## [TASK PROMPT]
The listing below should be reproduced exactly, with the pictures omitted.
(Beginning of EXERCISE DATA)
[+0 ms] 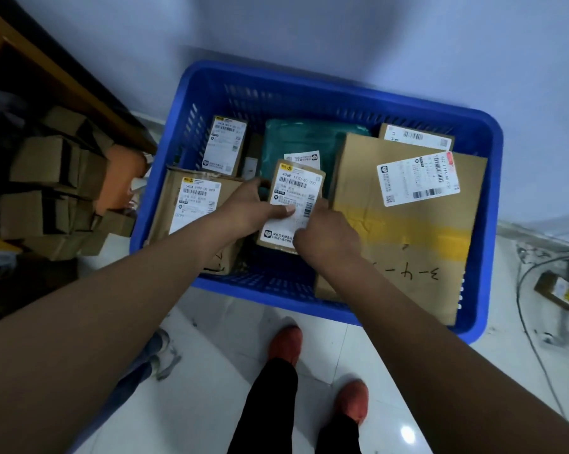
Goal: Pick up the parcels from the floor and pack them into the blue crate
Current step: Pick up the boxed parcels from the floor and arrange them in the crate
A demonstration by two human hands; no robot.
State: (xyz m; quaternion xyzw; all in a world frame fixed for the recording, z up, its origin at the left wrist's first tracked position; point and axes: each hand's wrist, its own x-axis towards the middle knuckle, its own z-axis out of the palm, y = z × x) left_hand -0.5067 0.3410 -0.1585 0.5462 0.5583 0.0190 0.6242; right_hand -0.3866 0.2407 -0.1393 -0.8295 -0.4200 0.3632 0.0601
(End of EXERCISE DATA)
## [ANSWER BELOW]
[+0 ms] 
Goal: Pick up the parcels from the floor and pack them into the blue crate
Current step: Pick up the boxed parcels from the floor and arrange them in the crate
A demonstration by two human hands; no robot.
State: (xyz m; quaternion xyzw; all in a world frame fixed for the recording, z up, its origin at the left wrist's first tracked position; point and axes: each hand's wrist, its own x-axis towards the middle knuckle, its own z-axis out of the palm, y = z × x) left_hand -0.5067 0.3410 -0.1585 0.5462 0.5583 0.0190 0.6242; right_hand -0.3866 0.2407 -0.1393 -0.8295 -0.4200 0.3632 0.0601

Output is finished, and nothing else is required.